Leave out the pictures and reproduce all of the data exactly.
==== THE DATA ====
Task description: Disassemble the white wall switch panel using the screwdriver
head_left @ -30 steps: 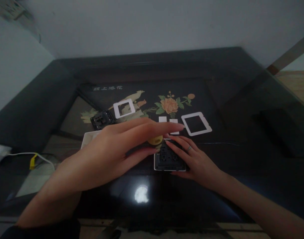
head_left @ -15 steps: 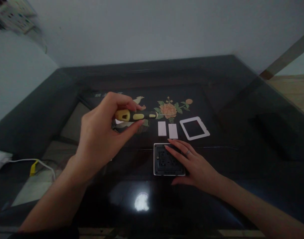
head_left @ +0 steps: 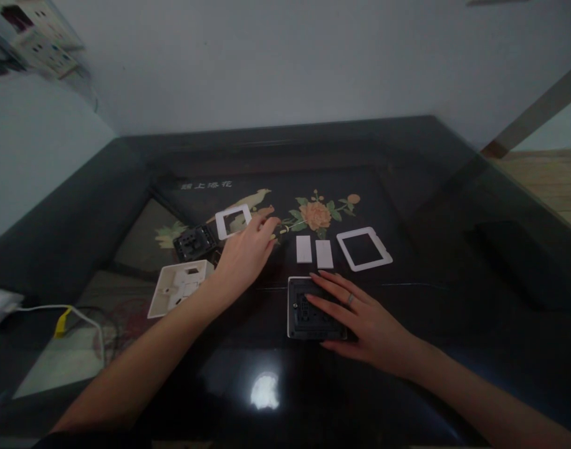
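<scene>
In the head view my left hand (head_left: 248, 246) is low over the tabletop, its fingers curled over the screwdriver (head_left: 284, 231). Only the front of the yellow-and-black handle and the thin shaft show; the rest is hidden under the hand. My right hand (head_left: 364, 315) steadies a square wall switch (head_left: 308, 318) with its black back up and white rim showing. Its fingers lie across the right part, with the thumb at the near edge. Two white rocker plates (head_left: 304, 249) and a white frame (head_left: 383, 259) lie just beyond it.
Left of centre are a white switch box (head_left: 166, 293), a black switch insert (head_left: 195, 242) and another white frame (head_left: 220, 226). A white cable with a yellow tag (head_left: 62, 321) runs along the left. The glossy dark table (head_left: 407, 399) meets a wall behind.
My left hand has come down from above the table with the screwdriver, uncovering the box and black insert. My right hand stays on the wall switch.
</scene>
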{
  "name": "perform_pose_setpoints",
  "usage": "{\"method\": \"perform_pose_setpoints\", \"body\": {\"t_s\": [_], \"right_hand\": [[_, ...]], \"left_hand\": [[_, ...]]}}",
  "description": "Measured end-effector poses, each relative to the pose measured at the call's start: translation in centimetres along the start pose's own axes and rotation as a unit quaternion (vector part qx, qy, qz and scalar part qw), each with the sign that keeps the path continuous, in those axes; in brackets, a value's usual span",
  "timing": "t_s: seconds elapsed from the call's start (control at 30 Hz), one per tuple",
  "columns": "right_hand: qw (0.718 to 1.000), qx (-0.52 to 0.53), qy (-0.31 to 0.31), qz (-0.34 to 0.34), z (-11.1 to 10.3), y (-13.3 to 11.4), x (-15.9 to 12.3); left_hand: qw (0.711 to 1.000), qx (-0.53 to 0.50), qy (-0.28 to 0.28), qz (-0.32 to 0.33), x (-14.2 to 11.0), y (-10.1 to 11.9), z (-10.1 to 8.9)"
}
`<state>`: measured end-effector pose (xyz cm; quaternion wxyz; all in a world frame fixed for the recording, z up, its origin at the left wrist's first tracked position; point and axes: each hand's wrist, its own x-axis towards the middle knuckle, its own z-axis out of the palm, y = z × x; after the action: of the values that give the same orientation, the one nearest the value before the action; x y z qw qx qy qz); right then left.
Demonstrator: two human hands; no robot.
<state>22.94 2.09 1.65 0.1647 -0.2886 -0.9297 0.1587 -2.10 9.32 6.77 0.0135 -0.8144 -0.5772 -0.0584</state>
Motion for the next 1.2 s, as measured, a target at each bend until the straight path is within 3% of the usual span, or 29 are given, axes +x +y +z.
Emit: {"method": "perform_pose_setpoints", "body": {"t_s": [0.2,0.47,0.7,0.87,1.03,1.2], "right_hand": [[0.999,-0.029,0.015,-0.017,0.2,0.0,0.0],[0.997,-0.062,0.033,-0.031,0.1,-0.1,0.1],[0.997,-0.064,0.039,-0.031,0.0,-0.1,0.2],[0.995,-0.083,0.046,-0.037,0.0,-0.2,0.2],[0.994,-0.089,0.052,-0.037,0.1,-0.4,0.2],[0.993,-0.091,0.061,-0.035,0.1,-0.5,0.2]], "left_hand": [[0.999,0.015,-0.042,0.009,0.0,0.4,2.1],[0.998,-0.006,-0.035,0.042,0.0,0.7,3.3],[0.993,-0.048,-0.007,0.104,-0.5,0.9,0.6],[0.955,-0.199,-0.049,0.214,-3.4,2.0,-0.7],[0.923,-0.301,-0.092,0.220,-6.8,2.5,1.7],[0.918,-0.331,-0.080,0.201,-7.5,2.3,3.3]]}}
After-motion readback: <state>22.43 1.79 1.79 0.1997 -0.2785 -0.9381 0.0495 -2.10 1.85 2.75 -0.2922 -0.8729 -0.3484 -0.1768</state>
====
SOLVED PROBLEM:
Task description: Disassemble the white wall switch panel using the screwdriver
head_left @ -30 steps: 
head_left @ -15 steps: 
head_left @ +0 steps: 
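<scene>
In the head view my left hand (head_left: 248, 246) is low over the tabletop, its fingers curled over the screwdriver (head_left: 284, 231). Only the front of the yellow-and-black handle and the thin shaft show; the rest is hidden under the hand. My right hand (head_left: 364, 315) steadies a square wall switch (head_left: 308, 318) with its black back up and white rim showing. Its fingers lie across the right part, with the thumb at the near edge. Two white rocker plates (head_left: 304, 249) and a white frame (head_left: 383, 259) lie just beyond it.
Left of centre are a white switch box (head_left: 166, 293), a black switch insert (head_left: 195, 242) and another white frame (head_left: 220, 226). A white cable with a yellow tag (head_left: 62, 321) runs along the left. The glossy dark table (head_left: 407, 399) meets a wall behind.
My left hand has come down from above the table with the screwdriver, uncovering the box and black insert. My right hand stays on the wall switch.
</scene>
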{
  "name": "perform_pose_setpoints",
  "usage": "{\"method\": \"perform_pose_setpoints\", \"body\": {\"t_s\": [_], \"right_hand\": [[_, ...]], \"left_hand\": [[_, ...]]}}",
  "description": "Measured end-effector poses, each relative to the pose measured at the call's start: translation in centimetres along the start pose's own axes and rotation as a unit quaternion (vector part qx, qy, qz and scalar part qw), each with the sign that keeps the path continuous, in those axes; in brackets, a value's usual span",
  "timing": "t_s: seconds elapsed from the call's start (control at 30 Hz), one per tuple",
  "columns": "right_hand: qw (0.718 to 1.000), qx (-0.52 to 0.53), qy (-0.31 to 0.31), qz (-0.34 to 0.34), z (-11.1 to 10.3), y (-13.3 to 11.4), x (-15.9 to 12.3); left_hand: qw (0.711 to 1.000), qx (-0.53 to 0.50), qy (-0.28 to 0.28), qz (-0.32 to 0.33), x (-14.2 to 11.0), y (-10.1 to 11.9), z (-10.1 to 8.9)"
}
`<state>`: measured end-effector pose (xyz cm; quaternion wxyz; all in a world frame fixed for the recording, z up, its origin at the left wrist's first tracked position; point and axes: each hand's wrist, its own x-axis towards the middle knuckle, its own z-axis out of the palm, y = z × x; after the action: of the values that give the same orientation, the one nearest the value before the action; x y z qw qx qy qz); right then left.
Demonstrator: two human hands; no robot.
<state>22.94 2.09 1.65 0.1647 -0.2886 -0.9297 0.1587 -2.10 9.32 6.77 0.0135 -0.8144 -0.5772 -0.0584</state>
Motion for the next 1.2 s, as measured, a target at each bend until the straight path is within 3% of the usual span, or 29 are given, axes +x +y +z.
Emit: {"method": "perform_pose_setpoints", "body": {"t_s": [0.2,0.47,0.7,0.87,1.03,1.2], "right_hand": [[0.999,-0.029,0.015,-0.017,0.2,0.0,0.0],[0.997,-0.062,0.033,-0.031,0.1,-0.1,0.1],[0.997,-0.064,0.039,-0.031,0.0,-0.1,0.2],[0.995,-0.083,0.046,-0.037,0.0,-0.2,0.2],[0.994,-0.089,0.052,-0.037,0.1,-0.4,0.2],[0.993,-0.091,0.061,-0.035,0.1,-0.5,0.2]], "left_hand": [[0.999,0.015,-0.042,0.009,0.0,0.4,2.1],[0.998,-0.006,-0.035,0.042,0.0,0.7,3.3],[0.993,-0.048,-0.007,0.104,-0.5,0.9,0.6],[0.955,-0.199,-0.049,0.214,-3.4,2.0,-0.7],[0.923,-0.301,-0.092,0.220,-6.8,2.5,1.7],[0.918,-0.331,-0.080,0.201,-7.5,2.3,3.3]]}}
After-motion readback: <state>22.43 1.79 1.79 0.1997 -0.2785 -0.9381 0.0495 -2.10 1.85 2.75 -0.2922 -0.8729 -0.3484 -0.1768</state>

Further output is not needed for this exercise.